[ABOUT THIS TASK]: Repeat exactly each line of the data provided below.

[DATA SHOWN]:
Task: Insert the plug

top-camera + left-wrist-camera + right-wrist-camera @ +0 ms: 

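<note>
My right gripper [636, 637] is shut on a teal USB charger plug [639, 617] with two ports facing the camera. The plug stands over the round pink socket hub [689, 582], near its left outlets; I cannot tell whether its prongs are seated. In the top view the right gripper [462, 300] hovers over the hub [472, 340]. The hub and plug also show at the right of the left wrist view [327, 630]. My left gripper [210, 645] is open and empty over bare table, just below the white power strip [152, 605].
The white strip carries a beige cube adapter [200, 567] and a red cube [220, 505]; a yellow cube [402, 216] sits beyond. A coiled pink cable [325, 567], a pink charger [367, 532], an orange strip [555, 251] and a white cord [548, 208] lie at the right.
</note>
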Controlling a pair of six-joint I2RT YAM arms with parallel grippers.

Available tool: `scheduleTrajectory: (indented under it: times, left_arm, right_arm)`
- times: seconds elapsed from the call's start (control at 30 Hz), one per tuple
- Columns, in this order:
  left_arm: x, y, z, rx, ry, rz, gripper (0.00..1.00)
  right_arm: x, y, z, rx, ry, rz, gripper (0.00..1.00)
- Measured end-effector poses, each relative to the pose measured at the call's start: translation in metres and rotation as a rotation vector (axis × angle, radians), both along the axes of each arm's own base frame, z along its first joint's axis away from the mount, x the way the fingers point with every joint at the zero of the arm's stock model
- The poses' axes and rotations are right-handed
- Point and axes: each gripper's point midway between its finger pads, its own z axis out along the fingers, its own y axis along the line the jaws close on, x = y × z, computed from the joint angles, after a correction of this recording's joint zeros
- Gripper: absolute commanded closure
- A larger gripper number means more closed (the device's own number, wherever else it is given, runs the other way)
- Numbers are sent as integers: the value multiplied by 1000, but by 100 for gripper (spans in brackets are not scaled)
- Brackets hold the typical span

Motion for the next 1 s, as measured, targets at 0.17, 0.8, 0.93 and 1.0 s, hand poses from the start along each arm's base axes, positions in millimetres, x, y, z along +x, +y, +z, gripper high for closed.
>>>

[EXERCISE SOLUTION]:
Task: Insert the plug

top-camera + left-wrist-camera + right-wrist-camera @ +0 ms: 

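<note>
My right gripper [636, 637] is shut on a teal USB charger plug [639, 617] with two ports facing the camera. The plug stands over the round pink socket hub [689, 582], near its left outlets; I cannot tell whether its prongs are seated. In the top view the right gripper [462, 300] hovers over the hub [472, 340]. The hub and plug also show at the right of the left wrist view [327, 630]. My left gripper [210, 645] is open and empty over bare table, just below the white power strip [152, 605].
The white strip carries a beige cube adapter [200, 567] and a red cube [220, 505]; a yellow cube [402, 216] sits beyond. A coiled pink cable [325, 567], a pink charger [367, 532], an orange strip [555, 251] and a white cord [548, 208] lie at the right.
</note>
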Controlling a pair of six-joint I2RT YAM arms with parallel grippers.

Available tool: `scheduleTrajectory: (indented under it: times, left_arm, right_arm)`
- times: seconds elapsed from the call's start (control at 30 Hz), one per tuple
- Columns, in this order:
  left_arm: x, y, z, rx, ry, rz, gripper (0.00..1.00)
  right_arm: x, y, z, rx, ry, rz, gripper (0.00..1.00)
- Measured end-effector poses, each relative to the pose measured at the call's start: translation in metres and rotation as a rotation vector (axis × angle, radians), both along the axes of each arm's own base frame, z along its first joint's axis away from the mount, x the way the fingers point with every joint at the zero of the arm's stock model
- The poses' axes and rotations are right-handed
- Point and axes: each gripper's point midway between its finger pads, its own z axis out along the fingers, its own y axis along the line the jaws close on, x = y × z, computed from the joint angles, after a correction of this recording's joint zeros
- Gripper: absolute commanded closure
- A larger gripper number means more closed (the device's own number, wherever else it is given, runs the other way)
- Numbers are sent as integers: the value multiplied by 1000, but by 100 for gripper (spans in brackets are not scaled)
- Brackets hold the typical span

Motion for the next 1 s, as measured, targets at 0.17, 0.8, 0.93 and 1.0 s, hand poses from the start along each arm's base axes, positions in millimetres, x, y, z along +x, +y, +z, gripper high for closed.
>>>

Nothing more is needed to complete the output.